When Python 3 Cannot Handle Unicode Encoding
Updated:
I deployed my youtube playlist script to my C.H.I.P. so that I could set up a weekly cronjob. The code is highly portable, not depending on many libraries and not the types of libraries with binary dependencies.
I ran it and it proceeded to blow up. Because it would be surprisingly if a deployment to a new untested system would ever work the first time (thank god for containerization).
Traceback (most recent call last):
File "playlist_updates.py", line 384, in <module>
main()
File "playlist_updates.py", line 380, in main
youtube_manager.update(args.since, args.only_allowed)
File "playlist_updates.py", line 284, in update
self.add_channel_videos_watch_later(channel['id'], uploaded_after)
File "playlist_updates.py", line 239, in add_channel_videos_watch_later
self.add_video_to_watch_later(video_id)
File "playlist_updates.py", line 242, in add_video_to_watch_later
print('Adding video to playlist: {}'.format(video_id['title']))
File "/home/ipwnponies/youtube-sort-playlist/venv/lib/python3.6/site-packages/tqdm/_tqdm.py", line 526, in write
fp.write(s)
UnicodeEncodeError: 'ascii' codec can't encode character '\u2019' in position 52: ordinal not in range(128)

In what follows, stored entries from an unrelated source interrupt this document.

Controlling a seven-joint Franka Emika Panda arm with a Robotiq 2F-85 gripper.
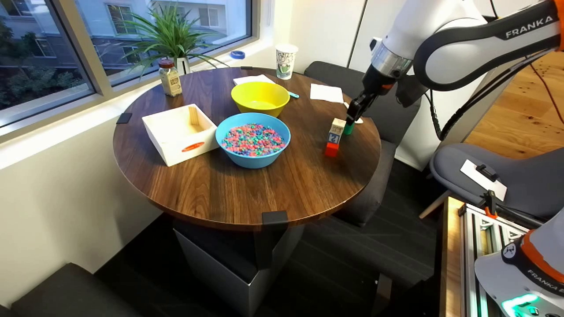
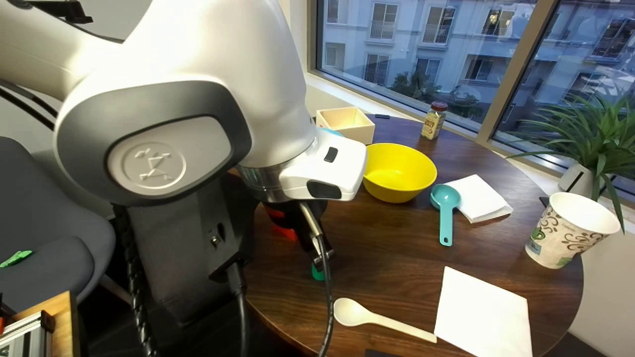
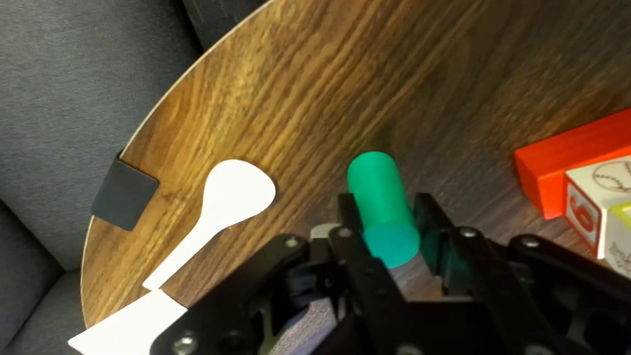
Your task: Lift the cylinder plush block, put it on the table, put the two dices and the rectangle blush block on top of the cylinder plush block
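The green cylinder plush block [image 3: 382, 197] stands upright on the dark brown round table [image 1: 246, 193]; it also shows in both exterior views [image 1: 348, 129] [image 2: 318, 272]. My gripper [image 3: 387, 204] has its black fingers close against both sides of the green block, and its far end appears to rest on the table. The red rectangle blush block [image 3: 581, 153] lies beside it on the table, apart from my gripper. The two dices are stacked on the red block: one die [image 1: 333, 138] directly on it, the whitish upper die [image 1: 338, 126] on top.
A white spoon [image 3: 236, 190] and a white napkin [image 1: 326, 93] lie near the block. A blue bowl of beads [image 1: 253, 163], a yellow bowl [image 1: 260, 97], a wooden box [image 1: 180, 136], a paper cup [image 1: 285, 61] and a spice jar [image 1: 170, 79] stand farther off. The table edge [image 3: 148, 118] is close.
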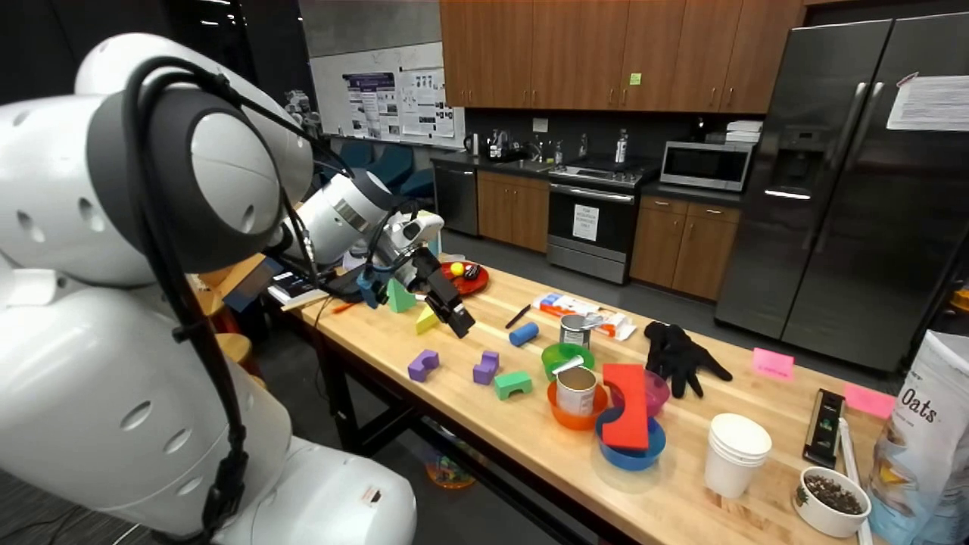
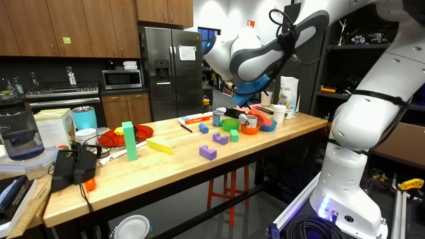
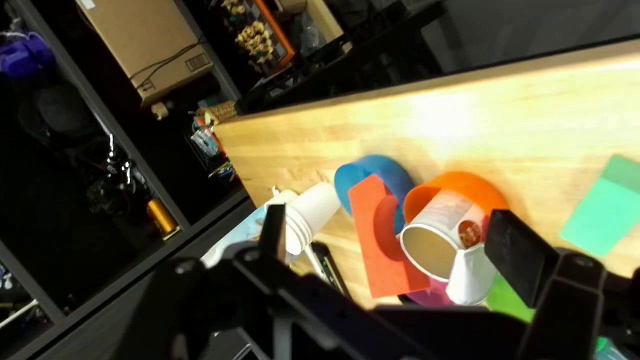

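Wrist view. Gripper [image 3: 389, 236] spread wide, its two black fingers [image 3: 520, 260] well apart. Beyond the gap between them lie a red block [image 3: 377, 245], tilted across the rim of a blue bowl [image 3: 394, 172], and a white can [image 3: 445, 215], open at the top, seated in an orange bowl [image 3: 470, 187]. A white piece [image 3: 472, 280], its shape unclear, overlaps the can's rim. A green block [image 3: 602, 217] rests on the table [image 3: 520, 120] near the orange bowl; stacked cups [image 3: 315, 207] appear partly behind the opposite finger.

In an exterior view, the arm [image 1: 98, 378] fills the left side, and the gripper hangs tilted above the table. Toward the right stand the filled bowls, with a green bowl [image 1: 556, 356] and a purple bowl [image 1: 657, 393] just behind. A blue-grey can [image 1: 575, 334] stands beside the green bowl, near black gloves [image 1: 674, 356]. Two purple blocks [image 1: 423, 365] lie near the table's edge.

In an exterior view, a blue cover [image 2: 250, 88] hides most of the gripper; finger spacing cannot be read there. A green wedge [image 2: 129, 141] stands upright near a yellow wedge [image 2: 159, 145], with a red plate [image 2: 144, 133] behind.
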Robot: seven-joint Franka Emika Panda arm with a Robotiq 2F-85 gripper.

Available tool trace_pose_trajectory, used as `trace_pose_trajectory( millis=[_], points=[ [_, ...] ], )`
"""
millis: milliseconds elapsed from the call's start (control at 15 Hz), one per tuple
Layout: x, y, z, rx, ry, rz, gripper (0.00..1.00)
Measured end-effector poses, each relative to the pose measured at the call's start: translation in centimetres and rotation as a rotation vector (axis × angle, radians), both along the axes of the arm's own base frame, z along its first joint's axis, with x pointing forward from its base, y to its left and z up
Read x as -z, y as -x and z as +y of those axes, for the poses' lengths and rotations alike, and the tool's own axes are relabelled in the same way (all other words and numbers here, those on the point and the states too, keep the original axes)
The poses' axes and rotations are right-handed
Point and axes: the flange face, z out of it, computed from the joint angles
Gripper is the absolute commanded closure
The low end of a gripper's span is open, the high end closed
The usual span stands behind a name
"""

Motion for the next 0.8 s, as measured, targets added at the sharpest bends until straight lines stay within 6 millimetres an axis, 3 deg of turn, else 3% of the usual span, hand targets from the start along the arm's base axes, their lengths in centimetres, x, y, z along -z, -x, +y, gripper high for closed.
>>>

Wait wut? Is this python 2?
$ python
Python 3.6.8 (default, Apr 6 2019, 18:53:42)
Nope, it’s 3.6 that I freshly installed through pyenv.
Testing Against a Working Environment
Let’s switch to my desktop and set a control test in a known working environment:
$ python
Python 3.6.5 (default, Apr 1 2018, 05:46:30)
[GCC 7.3.0] on linux
Type "help", "copyright", "credits" or "license" for more information.
>>> print('\u2019')
’
>>>
And on the C.H.I.P.:
$ python
Python 3.6.8 (default, Apr 6 2019, 18:53:42)
[GCC 4.9.2] on linux
Type "help", "copyright", "credits" or "license" for more information.
>>> print('\u2019')
Traceback (most recent call last):
File "<stdin>", line 1, in <module>
UnicodeEncodeError: 'ascii' codec can't encode character '\u2019' in position 0: ordinal not in range(128)
Locale
After soul searching on google for answers, I found my prayer. On my desktop:
$ python
Python 3.6.5 (default, Apr 1 2018, 05:46:30)
[GCC 7.3.0] on linux
Type "help", "copyright", "credits" or "license" for more information.
>>> import sys
>>> sys.stdout.encoding
'UTF-8'
But the C.H.I.P. is not utf-8…
$ python
Python 3.6.8 (default, Apr 6 2019, 18:53:42)
[GCC 4.9.2] on linux
Type "help", "copyright", "credits" or "license" for more information.
>>> import sys
>>> sys.stdout.encoding
'ANSI_X3.4-1968'
Python determines the encoding based on the terminal. I was unsuccessful in determining the exact criteria and it’s also poorly documented. But it decided that I didn’t have UTF-8 support available.
The correct fix is to set the LC_CTYPE
environment variable to ‘en_US.UTF-8’.
LC_ALL
can also be set if you want to change the language option universally.
But my locale was already set:
$ locale
LANG=en_US.UTF-8
LANGUAGE=
LC_CTYPE="en_US.UTF-8"
...
So what’s the deal?
PYTHONIOENCODING
At this point, my interest has rapidly waned and I was searching for a solution.
You can set PYTHONIOENCODING
to explicitly tell python what to use.
$ env PYTHONIOENCODING=utf-8 python
Python 3.6.8 (default, Apr 6 2019, 18:53:42)
[GCC 4.9.2] on linux
Type "help", "copyright", "credits" or "license" for more information.
>>> print('\u2019')
’
Conclusion
None of this shit makes sense to me and it’s not well documented. I found a chain of complaining, from macfreek to code monk, and I’m going to tack on my grievances to this.